It seems I completely misunderstood what you meant earlier. I thought you were talking about limit adjustment and cable tension. I'll check the alignment as you've described.alcatraz wrote: ↑Wed Jul 18, 2018 12:39 amI wrote to you about checking the hanger.
You can use the eyeballing method I mentioned, but make sure you check from behind the bike and from under the bike with it flipped upside down.
In two planes. Look only at the upper derailleur pulley. It needs to be perfectly parallel with the cassette.

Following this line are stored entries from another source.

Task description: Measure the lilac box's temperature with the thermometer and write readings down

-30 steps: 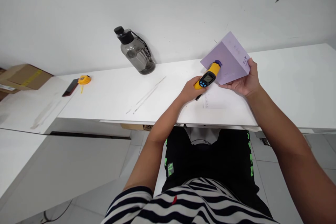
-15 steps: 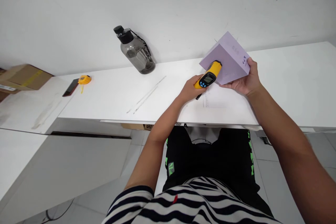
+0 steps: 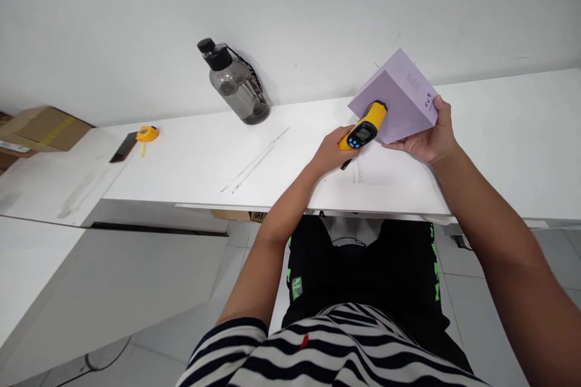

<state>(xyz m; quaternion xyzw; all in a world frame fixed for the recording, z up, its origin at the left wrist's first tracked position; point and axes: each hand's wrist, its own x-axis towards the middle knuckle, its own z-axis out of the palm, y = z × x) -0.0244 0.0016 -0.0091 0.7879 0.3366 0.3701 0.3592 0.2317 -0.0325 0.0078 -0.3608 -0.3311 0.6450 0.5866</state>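
Head cam: person's 2 hands are apart, each w/ its own item. L hand [image 3: 330,151] is wrapped round the grip of a yellow-&-blk handheld gauge [image 3: 365,127] w/ small screen & blue btns; its nose points at 1 face of a purple box [image 3: 406,100], can't tell if touching. R hand [image 3: 426,138] is clamped on the box's lower R corner, thumb on the marked side, fingers underneath. Box is tilted, near the back edge of the white table [image 3: 508,157], close to the wall [image 3: 318,18]; can't tell if it rests on the surface. Pale sheet w/ faint marks [image 3: 376,168] lies just below it. Farther L: grey bottle w/ blk cap [image 3: 238,87] by the wall, then orange tape measure [image 3: 147,133] next to a dark flat item [image 3: 123,147], then cardboard boxes [image 3: 48,128] at far L.
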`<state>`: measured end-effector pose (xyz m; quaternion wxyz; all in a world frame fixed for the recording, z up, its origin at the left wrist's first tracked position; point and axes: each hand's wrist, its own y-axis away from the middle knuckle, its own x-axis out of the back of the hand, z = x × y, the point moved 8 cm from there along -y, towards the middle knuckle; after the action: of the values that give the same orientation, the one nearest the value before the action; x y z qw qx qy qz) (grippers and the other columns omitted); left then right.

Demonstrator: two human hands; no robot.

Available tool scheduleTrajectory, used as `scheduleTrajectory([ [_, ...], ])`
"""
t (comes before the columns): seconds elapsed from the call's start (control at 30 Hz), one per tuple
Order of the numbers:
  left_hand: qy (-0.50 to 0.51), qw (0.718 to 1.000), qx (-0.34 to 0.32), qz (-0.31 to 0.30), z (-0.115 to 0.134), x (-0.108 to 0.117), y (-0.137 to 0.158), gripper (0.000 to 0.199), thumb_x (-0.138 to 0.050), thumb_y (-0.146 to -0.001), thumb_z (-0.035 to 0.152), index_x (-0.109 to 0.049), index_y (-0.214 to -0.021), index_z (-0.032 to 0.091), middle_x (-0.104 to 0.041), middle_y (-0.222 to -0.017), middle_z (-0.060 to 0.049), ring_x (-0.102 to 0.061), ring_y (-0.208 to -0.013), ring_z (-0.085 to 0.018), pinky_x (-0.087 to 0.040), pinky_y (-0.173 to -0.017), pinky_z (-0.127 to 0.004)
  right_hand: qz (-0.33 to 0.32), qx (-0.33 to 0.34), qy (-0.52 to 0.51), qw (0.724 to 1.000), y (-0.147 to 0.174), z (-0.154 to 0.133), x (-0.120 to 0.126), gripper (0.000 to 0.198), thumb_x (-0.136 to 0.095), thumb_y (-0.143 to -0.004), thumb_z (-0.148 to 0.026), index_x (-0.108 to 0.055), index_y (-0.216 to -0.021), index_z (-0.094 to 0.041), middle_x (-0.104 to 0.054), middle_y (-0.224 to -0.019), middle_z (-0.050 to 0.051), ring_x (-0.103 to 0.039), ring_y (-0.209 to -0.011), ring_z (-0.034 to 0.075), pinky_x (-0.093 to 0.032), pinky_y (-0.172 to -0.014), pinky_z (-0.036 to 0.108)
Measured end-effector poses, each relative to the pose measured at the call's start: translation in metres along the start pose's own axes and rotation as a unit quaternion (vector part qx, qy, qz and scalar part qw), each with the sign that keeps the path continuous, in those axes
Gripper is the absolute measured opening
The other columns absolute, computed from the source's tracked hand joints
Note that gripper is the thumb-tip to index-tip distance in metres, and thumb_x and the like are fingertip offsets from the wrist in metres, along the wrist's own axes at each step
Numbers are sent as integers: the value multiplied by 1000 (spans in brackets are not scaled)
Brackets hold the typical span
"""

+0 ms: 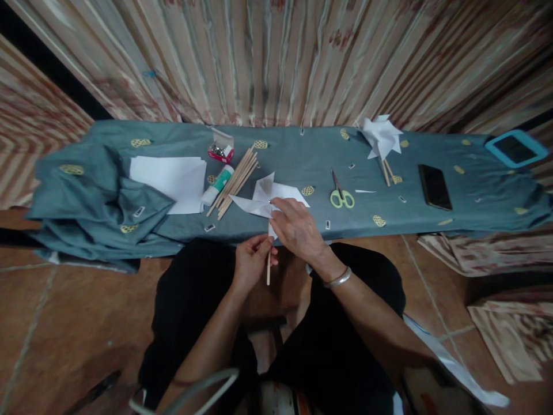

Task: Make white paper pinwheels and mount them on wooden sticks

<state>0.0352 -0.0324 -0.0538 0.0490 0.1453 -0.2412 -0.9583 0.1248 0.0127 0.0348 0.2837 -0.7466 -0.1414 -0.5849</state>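
Note:
My left hand (254,259) is closed round a thin wooden stick (268,275), whose lower end sticks out below the fingers. At the stick's upper end is a white paper pinwheel (254,206) with its blades spread over the cloth. My right hand (298,229), wearing a silver bracelet, bends its fingers over the pinwheel's middle and grips it there. A small shiny spot, perhaps a pin head, shows at the fingertips. The right hand hides part of the pinwheel and the stick's top.
Left of the pinwheel lie wooden sticks (235,183), a glue stick (219,183), an open box of pins (221,147) and white paper sheets (170,181). Rightward are green-handled scissors (341,193), a paper strip (365,191), finished pinwheels (382,137), a phone (434,187) and a blue-framed device (516,148).

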Motion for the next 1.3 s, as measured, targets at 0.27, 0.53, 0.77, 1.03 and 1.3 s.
scheduleTrajectory([
  [0.27,-182,975,-126,36,13,12,6,40,-80,-66,35,-71,-100,17,-67,-71,1,-64,-51,-14,-49,-52,-24,34,-15,-25,999,3,8,-4,28,-44,-98,-22,-71,-98,-15,-64,-128,15,-55,-110,29,-47,-93,45],
  [0.53,-291,935,-195,61,28,13,16,47,-78,-71,32,-65,-115,20,-68,-91,-2,-59,-55,-13,-50,-61,-26,69,-39,-94,992,3,15,-3,27,-46,-97,-25,-71,-100,-17,-66,-124,13,-56,-113,27,-49,-98,45],
  [0.77,-447,827,-334,70,49,-4,25,37,-69,-77,19,-63,-114,19,-61,-103,-8,-62,-89,-22,-52,-81,-33,70,-41,-117,990,0,19,-5,27,-46,-97,-26,-71,-100,-16,-66,-123,13,-55,-112,26,-49,-99,42],
  [1.03,-503,763,-400,74,52,-21,23,20,-57,-86,12,-63,-105,18,-61,-99,-8,-61,-93,-22,-53,-83,-33,111,-25,-115,987,1,19,0,22,-50,-96,-24,-70,-94,-17,-68,-115,13,-60,-107,27,-52,-95,43],
  [1.3,-483,772,-407,77,55,-19,24,16,-54,-90,15,-67,-101,17,-64,-97,-7,-64,-88,-19,-53,-81,-30,122,-33,-116,985,7,21,10,20,-52,-94,-26,-69,-98,-16,-67,-120,15,-59,-111,27,-52,-97,44],
])
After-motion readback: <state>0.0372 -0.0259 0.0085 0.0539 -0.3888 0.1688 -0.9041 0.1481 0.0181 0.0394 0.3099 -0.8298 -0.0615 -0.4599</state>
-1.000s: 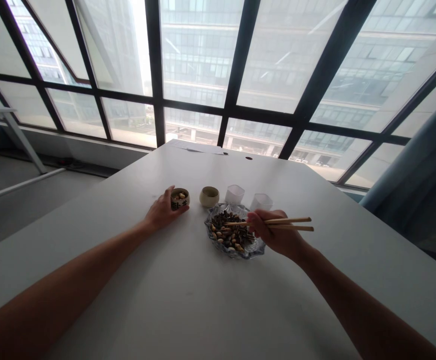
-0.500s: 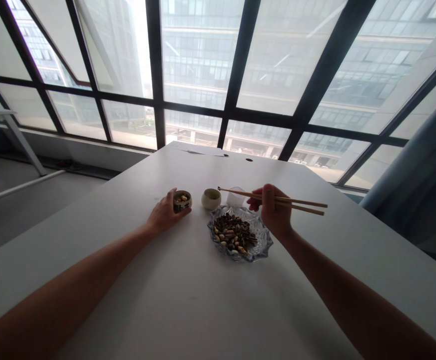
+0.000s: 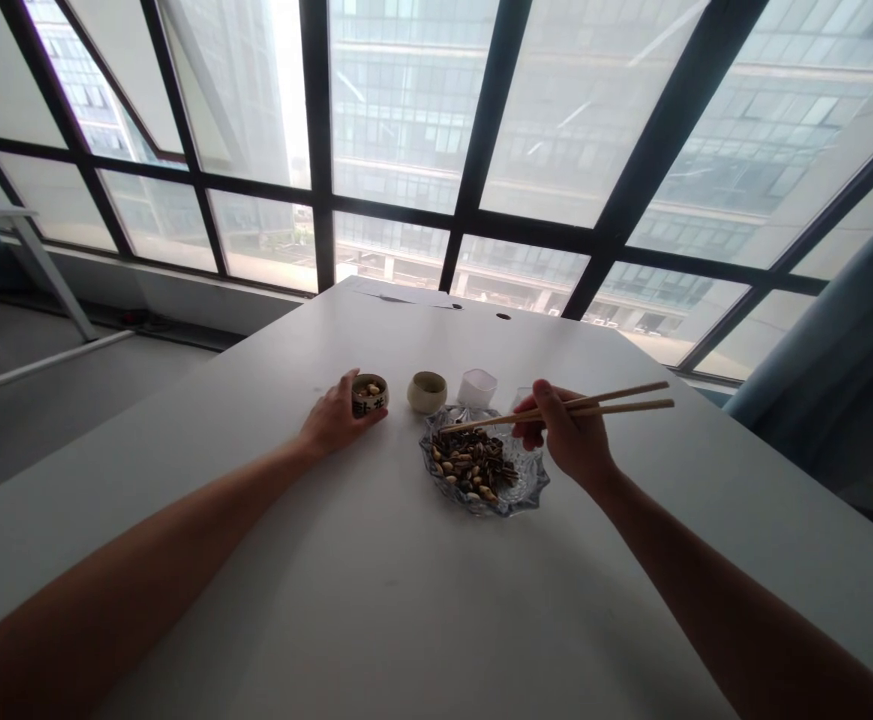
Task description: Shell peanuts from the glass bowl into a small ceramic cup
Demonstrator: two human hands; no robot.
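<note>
Left hand is wrapped around a small round beige cup with black lettering, sitting on the white table. Right hand's gripping pale wooden chopsticks, tips over the scalloped clear glass bowl holding dark seeds and tan nuts.

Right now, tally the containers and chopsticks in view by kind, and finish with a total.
Lettered round cup: 1
Plain round cup: 1
Whitish cups: 2, one partly hidden behind the right hand
Glass dish: 1
Chopsticks: 2
Total: 7
</note>
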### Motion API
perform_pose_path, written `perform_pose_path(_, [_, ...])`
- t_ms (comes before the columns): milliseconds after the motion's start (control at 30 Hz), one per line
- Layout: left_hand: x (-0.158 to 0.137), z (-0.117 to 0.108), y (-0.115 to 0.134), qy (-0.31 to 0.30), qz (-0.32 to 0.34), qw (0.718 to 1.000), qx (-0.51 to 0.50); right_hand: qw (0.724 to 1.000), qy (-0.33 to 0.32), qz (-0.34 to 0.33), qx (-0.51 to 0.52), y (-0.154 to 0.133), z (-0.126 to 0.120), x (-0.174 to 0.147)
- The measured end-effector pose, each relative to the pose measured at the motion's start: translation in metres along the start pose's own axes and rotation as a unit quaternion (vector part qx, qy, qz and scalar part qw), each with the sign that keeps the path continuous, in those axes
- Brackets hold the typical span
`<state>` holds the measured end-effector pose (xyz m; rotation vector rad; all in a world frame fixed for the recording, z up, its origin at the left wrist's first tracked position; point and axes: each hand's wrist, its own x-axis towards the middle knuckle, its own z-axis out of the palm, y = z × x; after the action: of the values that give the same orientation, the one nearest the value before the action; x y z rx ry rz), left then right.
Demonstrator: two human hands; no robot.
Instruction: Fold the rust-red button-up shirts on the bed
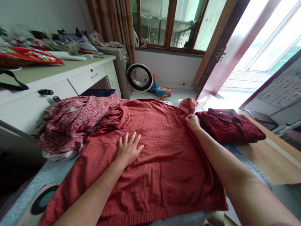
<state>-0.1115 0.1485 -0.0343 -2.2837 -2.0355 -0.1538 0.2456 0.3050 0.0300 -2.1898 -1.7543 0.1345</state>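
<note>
A rust-red jacket (162,150) lies spread out before me, its gathered hem toward me and its collar at the far side. My left hand (129,151) rests flat on its left middle, fingers spread. At the right edge, near the shoulder, my right hand (193,121) pinches the cloth with closed fingers. Beyond that hand, the end of the right sleeve (188,105) lies bunched. The left sleeve (118,117) is crumpled at the upper left of the garment.
A heap of red-and-white patterned cloth (72,122) sits at the left. At the right lies a folded dark red garment (229,125) beside a wooden surface (270,157). Farther off are a cluttered white cabinet (54,84), a washing machine with its door (139,77) swung out, and a blue ride-on toy (161,90).
</note>
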Motion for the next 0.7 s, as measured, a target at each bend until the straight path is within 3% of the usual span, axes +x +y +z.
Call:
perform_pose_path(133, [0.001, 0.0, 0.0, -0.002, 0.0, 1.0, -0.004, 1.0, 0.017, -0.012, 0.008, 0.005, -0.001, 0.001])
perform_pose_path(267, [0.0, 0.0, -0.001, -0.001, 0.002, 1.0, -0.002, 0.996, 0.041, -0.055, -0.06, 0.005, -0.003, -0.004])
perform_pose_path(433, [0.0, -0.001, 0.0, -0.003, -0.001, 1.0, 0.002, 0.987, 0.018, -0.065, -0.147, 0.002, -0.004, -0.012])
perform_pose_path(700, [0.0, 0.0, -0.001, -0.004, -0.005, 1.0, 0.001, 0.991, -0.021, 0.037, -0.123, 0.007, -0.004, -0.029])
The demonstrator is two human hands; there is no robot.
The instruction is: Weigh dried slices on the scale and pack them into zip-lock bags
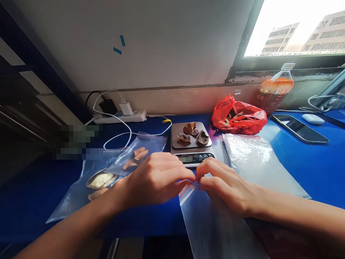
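Note:
A clear zip bag [215,226] with a red-striped seal hangs over the table's front edge, its top pinched between my two hands. Thumb and fingertips of my left hand [164,176] close on the seal. Right beside them, my right hand [226,183] grips the same edge with bent fingers. No contents show inside this bag. Just beyond my hands is a digital kitchen scale [175,144], its display lit. Several dried brown pieces [202,137], curled like peel or slices, lie on its plate.
Left, zip bags [70,198] hold dried pieces. A stack of clear bags [258,154] lies right, below a red plastic bag [239,117] of brown pieces. Behind are a power strip [137,116] and drink bottle [277,88]; a phone [300,128] lies far right.

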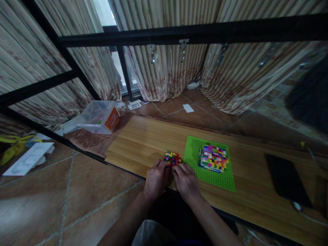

When you tighten your rear wheel skewer you can change the hanger angle. Make sure your pressure is consistent, then do the checks and indexing adjustment, hanger adjustments. Also make sure the wheel is deep in the dropout before tightening the skewer. It will affect shifting because the cassette can change it's angle to the derailleur.
If you are reusing a shimano chain is it possible you've shortened it the second time and put a quick link on? Noise can occur when the chain tension is high. (The B-screw on the derailleur should not really be used for chain tension adjustment but to make sure the upper derailleur pulley is the right distance from the cassette. Set that screw low enough so that you don't have clearance issues on the big cogs. If the chain is too long and touches in small/small you should maybe take a link out. Depends on how much you were off with the B-screw.)
When the wheel is off you can try to feel if your wheel bearings are gritty. It's possible your freehub bearings aren't ok, or properly preloaded so when the chain pulls on the end of the cassette it rattles or moves around a bit. Play should be zero. But you checked that.. just saying it could be likely.
My chain came with the "old" connector pin rather than the quick link. It is, however, exactly the length it was before. As for the freehub, I did give the cassette a good wiggle when I checked for play and it seemed just fine. I'll check again.
Thank you so much for your detailed response! Apologies for not understand you earlier.